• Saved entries
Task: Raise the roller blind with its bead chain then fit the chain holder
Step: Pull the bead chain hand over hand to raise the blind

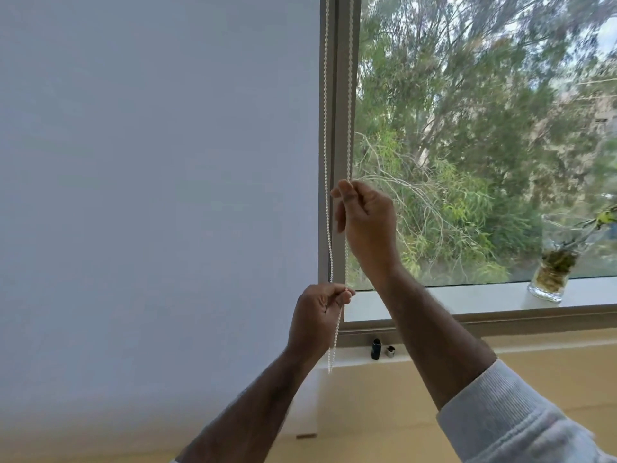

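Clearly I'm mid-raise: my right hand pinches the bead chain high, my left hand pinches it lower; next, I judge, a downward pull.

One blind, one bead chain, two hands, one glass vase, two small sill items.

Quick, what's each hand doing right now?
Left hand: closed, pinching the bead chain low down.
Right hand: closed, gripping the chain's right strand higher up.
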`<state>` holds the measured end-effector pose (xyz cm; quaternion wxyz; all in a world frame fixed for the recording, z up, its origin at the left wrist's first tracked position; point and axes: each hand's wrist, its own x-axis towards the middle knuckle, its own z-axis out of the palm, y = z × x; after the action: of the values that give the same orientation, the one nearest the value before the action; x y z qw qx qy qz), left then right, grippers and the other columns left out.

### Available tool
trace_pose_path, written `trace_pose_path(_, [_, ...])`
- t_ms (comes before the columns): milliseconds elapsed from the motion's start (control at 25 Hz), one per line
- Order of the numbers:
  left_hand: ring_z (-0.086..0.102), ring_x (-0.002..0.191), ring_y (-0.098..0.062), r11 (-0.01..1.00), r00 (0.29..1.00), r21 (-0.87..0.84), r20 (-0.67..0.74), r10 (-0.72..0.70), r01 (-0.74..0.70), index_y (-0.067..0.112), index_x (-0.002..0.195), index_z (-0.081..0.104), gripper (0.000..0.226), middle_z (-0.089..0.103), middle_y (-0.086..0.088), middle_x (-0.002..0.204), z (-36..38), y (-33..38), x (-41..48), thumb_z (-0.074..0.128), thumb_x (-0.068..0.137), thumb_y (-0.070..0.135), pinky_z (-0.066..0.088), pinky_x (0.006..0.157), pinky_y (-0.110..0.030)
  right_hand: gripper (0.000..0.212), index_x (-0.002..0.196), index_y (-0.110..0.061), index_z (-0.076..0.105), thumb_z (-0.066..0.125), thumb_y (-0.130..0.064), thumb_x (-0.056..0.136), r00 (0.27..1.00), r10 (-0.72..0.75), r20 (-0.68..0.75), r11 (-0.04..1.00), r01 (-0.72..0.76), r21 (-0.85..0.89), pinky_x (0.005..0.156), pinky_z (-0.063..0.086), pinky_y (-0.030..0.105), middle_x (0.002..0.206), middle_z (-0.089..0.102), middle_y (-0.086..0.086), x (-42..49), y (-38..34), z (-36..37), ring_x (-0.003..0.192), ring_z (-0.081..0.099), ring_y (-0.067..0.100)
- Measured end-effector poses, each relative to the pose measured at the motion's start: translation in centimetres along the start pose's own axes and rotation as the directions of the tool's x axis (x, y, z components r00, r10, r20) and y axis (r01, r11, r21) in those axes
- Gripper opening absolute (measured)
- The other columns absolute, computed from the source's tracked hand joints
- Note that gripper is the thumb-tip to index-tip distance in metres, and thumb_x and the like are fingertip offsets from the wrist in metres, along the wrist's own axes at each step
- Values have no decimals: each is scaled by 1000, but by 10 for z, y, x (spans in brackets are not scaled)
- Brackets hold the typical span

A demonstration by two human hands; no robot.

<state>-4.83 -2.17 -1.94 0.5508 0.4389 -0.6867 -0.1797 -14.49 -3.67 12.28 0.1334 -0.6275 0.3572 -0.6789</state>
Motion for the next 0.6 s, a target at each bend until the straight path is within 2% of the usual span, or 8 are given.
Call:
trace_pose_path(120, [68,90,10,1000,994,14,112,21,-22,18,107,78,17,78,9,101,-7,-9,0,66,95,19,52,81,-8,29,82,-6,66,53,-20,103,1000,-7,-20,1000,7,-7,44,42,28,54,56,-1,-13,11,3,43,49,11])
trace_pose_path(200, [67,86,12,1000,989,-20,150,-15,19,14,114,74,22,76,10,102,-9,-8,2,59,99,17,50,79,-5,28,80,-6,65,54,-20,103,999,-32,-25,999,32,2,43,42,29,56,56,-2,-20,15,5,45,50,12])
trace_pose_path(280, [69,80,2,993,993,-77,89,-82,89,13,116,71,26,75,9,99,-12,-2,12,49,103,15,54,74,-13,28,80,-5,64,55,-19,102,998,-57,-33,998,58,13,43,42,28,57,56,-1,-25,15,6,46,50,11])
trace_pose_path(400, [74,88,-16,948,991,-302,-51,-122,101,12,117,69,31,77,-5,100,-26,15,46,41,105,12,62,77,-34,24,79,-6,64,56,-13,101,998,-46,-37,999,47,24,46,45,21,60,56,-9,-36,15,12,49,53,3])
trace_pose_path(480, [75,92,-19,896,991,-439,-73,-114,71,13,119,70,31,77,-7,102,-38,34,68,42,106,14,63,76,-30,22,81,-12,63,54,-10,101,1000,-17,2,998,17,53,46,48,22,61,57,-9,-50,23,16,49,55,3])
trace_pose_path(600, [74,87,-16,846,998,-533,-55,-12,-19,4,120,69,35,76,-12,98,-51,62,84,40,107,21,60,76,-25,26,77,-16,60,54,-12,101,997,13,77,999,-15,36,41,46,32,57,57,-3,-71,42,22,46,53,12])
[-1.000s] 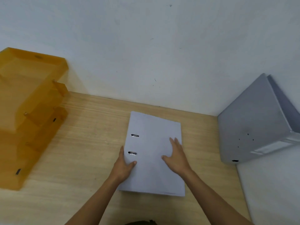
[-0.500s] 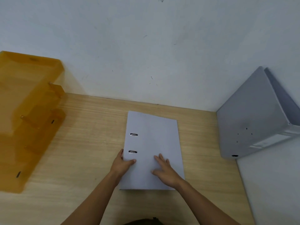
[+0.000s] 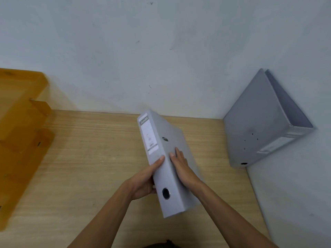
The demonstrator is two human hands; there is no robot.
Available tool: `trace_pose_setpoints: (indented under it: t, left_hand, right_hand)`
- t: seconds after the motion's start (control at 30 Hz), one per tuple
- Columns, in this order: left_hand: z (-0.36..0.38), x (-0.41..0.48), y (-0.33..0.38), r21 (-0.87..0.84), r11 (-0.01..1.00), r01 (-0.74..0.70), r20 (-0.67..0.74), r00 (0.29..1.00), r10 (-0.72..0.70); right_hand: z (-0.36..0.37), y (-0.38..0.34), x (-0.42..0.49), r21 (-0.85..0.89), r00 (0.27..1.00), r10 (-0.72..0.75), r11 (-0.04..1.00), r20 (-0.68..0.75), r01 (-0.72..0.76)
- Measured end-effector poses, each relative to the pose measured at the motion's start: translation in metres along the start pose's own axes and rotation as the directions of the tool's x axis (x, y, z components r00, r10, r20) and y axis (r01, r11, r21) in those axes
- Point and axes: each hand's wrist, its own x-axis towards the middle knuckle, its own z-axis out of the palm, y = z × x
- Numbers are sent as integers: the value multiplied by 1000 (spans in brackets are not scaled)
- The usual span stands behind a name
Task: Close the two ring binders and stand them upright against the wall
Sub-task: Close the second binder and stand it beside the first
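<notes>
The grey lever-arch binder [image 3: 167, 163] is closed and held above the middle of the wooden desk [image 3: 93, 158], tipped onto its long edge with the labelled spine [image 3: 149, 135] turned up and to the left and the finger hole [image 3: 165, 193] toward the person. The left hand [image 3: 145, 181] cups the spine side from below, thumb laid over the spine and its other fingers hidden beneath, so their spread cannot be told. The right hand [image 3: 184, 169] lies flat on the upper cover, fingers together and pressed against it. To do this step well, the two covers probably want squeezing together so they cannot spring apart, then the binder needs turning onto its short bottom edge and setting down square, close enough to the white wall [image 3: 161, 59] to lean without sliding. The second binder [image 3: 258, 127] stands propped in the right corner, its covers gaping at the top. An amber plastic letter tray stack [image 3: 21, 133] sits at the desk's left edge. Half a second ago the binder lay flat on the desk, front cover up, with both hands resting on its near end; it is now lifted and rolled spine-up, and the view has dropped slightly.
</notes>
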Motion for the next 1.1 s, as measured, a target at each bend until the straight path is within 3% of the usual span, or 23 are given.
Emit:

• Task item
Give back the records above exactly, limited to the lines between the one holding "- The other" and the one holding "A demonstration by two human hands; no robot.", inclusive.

• Output of the task
- The other columns absolute, computed from the source's tracked hand joints
- Note that gripper is the thumb-tip to index-tip distance in metres, and thumb_x and the like are fingertip offsets from the wrist in metres, along the wrist's own axes at each step
- Values have no decimals: each is scaled by 1000, but by 10 for z, y, x (spans in brackets are not scaled)
- Brackets hold the typical span

A demonstration by two human hands; no robot.

Work on the answer has been completed.